The prior decisions of this Court clearly establish that we have not permitted the legislature to enact statutes that are inconsistent with and governed by rules promulgated under our Rule-Making authority. Consequently, it should have been reasonably foreshadowed that this Court would invalidate the jury requirements of W. Va. Code § 55-7B-6d, because those requirements conflicted with the Rules of Civil Procedure.
2. Procedural versus substantive ruling. Under the second factor of Bradley we must assess whether Louk dealt with procedural law rather than substantive. A decision rendered by this Court which concerns procedural law rather than substantive law, ordinarily will be accorded retroactivity. See State v. McCraine, 214 W. Va. 188, 205 n.21, 588 S.E.2d 177, 194 n.21 (2003) ([O]ur decision regarding bifurcation is a procedural requirement. . . . The application of our decision today, therefore, is limited to the retrial of Appellant and to cases in litigation or on appeal during the pendency of this appeal[.]); Dalton v. Doe, 208 W. Va. 319, 323, 540 S.E.2d 536, 540 (2001) (declining to apply new decision retroactively because the decision involved substantive rather than procedural law.). This Court recognized in Louk that the provisions of W. Va. Code § 55-7B-6d are procedural in nature[.] Louk, 218 W. Va. at ___ n.13, 622 S.E.2d at 799 n.13. Consequently, the decision in Louk finding W. Va. Code § 55-7B-6d unconstitutional represented a ruling on procedural matters.
3. Impact of decision. Under the third Bradley factor we must assess whether Louk has a narrow impact and is likely to involve only a few parties. Dr. Levin has noted in passing that applying Louk retroactively would revive all cases decided before the decision was reached. We reject this contention. The issue of retroactivity in this case is narrowly confined to cases pending in the circuit courts or on appeal to this Court when Louk was decided. In fact, we are not aware of any prior civil decision of this Court that was made retroactive to cases in which the appeal period had expired. It is only in the context of criminal litigation that a new decision may be applied retroactive to cases in which the direct appeal period has expired. This is so because criminal defendants can make collateral attacks on final judgments through the writ of habeas corpus. See Syl. pt. 2, Jones v. Warden, West Virginia Penitentiary, 161 W. Va. 168-69, 241 S.E.2d 914 (1978) (The proscription against unconstitutionally shifting the burden of proof in criminal trials from the state to the defendant through the use of presumptions is fully retroactive and may be raised by collateral attack against a final conviction.).
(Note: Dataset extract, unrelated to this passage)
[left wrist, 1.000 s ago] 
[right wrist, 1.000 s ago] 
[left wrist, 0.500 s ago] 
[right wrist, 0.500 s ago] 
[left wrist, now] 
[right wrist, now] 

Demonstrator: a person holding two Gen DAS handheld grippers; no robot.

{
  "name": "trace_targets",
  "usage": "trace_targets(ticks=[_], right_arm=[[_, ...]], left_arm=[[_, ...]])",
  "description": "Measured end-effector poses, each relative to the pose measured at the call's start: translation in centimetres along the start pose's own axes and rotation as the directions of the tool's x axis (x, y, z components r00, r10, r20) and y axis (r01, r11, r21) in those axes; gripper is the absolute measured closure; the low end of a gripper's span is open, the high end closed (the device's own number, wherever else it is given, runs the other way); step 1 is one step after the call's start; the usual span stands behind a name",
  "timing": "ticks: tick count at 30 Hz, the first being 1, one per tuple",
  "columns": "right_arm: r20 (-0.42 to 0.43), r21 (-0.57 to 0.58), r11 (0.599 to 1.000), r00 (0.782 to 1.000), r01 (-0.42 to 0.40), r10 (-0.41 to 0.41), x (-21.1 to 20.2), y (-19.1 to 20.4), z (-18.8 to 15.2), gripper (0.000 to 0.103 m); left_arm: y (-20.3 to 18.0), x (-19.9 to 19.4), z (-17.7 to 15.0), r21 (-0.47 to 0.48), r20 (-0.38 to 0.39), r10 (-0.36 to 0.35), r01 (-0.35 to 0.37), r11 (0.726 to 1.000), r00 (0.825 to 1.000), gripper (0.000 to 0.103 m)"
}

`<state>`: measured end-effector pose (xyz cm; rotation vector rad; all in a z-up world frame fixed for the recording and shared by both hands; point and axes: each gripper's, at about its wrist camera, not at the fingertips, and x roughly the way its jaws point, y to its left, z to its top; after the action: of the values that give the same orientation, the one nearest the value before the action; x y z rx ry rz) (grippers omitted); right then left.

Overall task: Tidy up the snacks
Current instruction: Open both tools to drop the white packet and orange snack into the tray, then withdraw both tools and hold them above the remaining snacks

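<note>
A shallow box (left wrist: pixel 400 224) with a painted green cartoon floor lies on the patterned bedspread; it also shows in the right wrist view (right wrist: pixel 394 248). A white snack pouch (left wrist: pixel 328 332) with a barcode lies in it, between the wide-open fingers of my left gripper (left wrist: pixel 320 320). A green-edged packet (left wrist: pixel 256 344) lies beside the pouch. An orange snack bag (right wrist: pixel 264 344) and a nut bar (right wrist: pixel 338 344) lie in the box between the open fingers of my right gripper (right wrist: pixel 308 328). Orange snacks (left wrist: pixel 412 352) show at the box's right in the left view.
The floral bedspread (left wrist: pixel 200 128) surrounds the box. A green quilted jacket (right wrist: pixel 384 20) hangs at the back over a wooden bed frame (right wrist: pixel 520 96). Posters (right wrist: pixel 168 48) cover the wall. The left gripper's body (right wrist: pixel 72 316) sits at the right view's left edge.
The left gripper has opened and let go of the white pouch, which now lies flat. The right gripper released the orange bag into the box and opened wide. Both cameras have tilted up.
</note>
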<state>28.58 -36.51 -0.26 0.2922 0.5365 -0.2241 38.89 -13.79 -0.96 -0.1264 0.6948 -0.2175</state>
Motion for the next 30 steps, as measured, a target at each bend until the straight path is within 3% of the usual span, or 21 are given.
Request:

Additionally, retroactive application of the Louk decision to cases pending at the time of the Louk decision would effect only the limited class of litigants whose cases were decided by a twelve person non-unanimous jury verdict under the MPLA. Retroactive application of Louk in order to treat similarly situated parties the same is not outweighed by the possibility of affecting a large number of parties because this issue applies only to a limited class of litigants. This reasoning is consistent with our decision in Sitzes v. Anchor Motor Freight, Inc., 169 W. Va. 698, 704, 289 S.E.2d 679, 683 (1982), where we said the impact of applying Coffindaffer v. Coffindaffer, 161 W. Va. 557, 244 S.E.2d 338 (1978), retroactively was not substantial as it would only effect a limited number of cases.
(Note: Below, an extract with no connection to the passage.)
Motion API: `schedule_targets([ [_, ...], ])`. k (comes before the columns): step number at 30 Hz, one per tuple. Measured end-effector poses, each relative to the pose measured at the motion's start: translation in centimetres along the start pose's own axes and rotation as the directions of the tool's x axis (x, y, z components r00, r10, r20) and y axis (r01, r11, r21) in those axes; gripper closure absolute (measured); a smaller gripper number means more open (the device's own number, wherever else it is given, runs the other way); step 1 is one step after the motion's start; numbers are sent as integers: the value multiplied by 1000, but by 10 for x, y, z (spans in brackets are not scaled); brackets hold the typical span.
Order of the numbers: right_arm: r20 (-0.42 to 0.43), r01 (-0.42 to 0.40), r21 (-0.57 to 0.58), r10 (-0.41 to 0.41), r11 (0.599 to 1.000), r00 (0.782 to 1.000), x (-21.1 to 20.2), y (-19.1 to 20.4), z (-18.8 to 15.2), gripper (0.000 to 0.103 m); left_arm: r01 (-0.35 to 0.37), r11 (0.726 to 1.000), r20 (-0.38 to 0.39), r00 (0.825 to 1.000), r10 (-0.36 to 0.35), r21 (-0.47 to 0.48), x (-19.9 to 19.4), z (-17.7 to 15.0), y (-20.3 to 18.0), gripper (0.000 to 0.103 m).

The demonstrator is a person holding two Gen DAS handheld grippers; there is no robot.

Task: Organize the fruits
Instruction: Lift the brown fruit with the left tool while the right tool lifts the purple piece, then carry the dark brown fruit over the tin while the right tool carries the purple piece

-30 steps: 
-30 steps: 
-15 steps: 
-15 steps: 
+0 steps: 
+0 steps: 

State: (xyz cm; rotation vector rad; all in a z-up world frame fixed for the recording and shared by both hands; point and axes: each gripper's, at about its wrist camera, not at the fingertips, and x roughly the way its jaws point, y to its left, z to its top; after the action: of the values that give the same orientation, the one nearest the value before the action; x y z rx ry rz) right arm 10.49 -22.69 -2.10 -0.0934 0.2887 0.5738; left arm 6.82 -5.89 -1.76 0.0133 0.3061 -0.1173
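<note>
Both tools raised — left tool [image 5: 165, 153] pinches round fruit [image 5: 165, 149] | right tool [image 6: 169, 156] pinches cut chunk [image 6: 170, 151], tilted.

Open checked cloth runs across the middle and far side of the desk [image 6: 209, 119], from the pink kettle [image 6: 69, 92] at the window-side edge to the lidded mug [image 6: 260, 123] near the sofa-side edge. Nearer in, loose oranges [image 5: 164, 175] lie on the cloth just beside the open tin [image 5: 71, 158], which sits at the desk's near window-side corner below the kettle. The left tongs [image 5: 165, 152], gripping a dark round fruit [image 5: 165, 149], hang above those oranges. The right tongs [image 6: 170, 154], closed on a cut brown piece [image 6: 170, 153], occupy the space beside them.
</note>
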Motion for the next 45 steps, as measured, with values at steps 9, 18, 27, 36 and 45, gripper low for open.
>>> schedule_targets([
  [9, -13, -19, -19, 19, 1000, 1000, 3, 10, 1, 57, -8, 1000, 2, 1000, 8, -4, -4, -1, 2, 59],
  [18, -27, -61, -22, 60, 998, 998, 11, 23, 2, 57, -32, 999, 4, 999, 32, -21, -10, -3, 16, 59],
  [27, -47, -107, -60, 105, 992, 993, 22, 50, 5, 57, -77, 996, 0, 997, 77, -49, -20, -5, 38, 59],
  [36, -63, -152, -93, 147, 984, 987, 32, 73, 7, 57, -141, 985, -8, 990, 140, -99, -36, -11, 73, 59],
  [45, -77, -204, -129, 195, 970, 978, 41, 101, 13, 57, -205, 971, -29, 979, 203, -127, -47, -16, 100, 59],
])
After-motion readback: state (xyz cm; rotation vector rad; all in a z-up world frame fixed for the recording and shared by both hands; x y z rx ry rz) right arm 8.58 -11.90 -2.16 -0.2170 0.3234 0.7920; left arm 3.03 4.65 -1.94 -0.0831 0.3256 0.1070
4. Departure from prior precedent. Under the fourth factor of Bradley, we must determine whether Louk represented a clear departure from prior precedent and involved substantial public issues. We have previously shown that the decision in Louk was consistent with prior decisions of this Court invalidating statutes that were inconsistent with our Rule-Making authority. Consequently, Louk was not a departure from prior decisions by this Court.
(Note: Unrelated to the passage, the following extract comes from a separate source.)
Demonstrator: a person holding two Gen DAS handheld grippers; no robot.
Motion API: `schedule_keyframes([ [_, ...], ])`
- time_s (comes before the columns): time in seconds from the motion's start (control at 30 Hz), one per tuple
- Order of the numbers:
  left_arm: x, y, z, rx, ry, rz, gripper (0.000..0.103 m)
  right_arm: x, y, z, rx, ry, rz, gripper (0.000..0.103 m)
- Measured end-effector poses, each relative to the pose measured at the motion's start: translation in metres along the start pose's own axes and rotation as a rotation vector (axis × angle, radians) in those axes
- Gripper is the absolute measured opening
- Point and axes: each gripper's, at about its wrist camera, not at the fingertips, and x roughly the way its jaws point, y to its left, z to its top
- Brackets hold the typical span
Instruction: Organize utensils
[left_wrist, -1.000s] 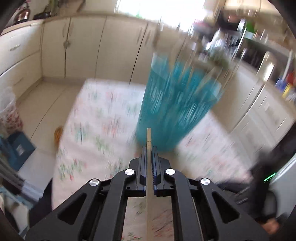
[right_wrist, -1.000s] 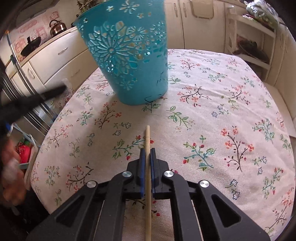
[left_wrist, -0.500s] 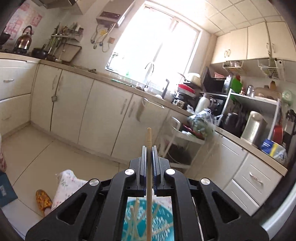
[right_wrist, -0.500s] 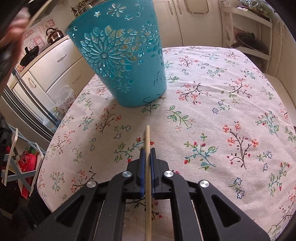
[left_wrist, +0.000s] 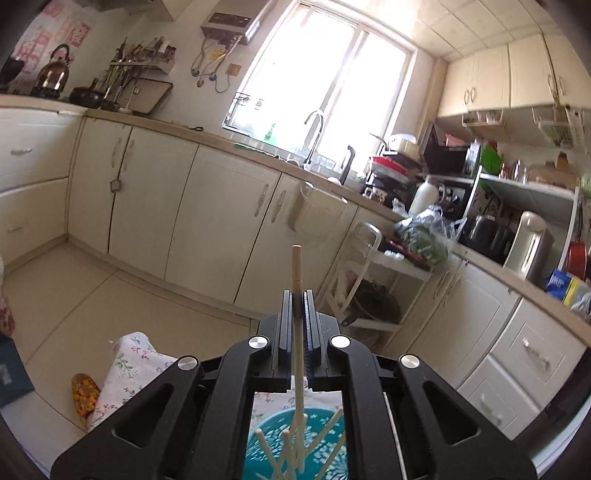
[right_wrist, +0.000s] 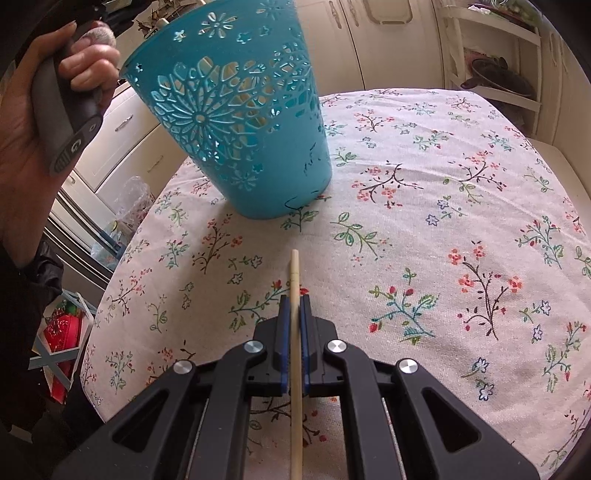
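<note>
A teal cut-out basket stands on the floral tablecloth at the far left. My left gripper is shut on a wooden chopstick and holds it upright above the basket, whose open top shows below with several chopsticks inside. My right gripper is shut on another wooden chopstick, low over the cloth in front of the basket. The hand holding the left gripper's handle shows beside the basket's rim.
Kitchen cabinets, a sink under the window and a white rack trolley lie beyond the table. A cluttered counter runs at the right. A slipper lies on the floor by the table's corner.
My left gripper swung up from facing the basket's side to a spot above its opening, chopstick upright. The right gripper stayed nearly still with its chopstick.
</note>
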Motion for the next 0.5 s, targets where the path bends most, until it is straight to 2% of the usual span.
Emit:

Further, the decision in Louk did not involve substantial public issues. Louk addressed a narrow issue involving the number of jurors and jury unanimity in medical malpractice cases. Application of Louk retroactively to pending cases would affect only a
limited class of litigants.
5. Departure from prior substantive law. Under the fifth Bradley factor we must assess whether Louk departed from previous substantive law. As we previously noted, the decision in Louk involved procedural law, not substantive law. Additionally, the decision was not a radical departure from previous procedural law. Louk reaffirmed jury requirements that were longstanding under our Rules of Civil Procedure. (See footnote 9)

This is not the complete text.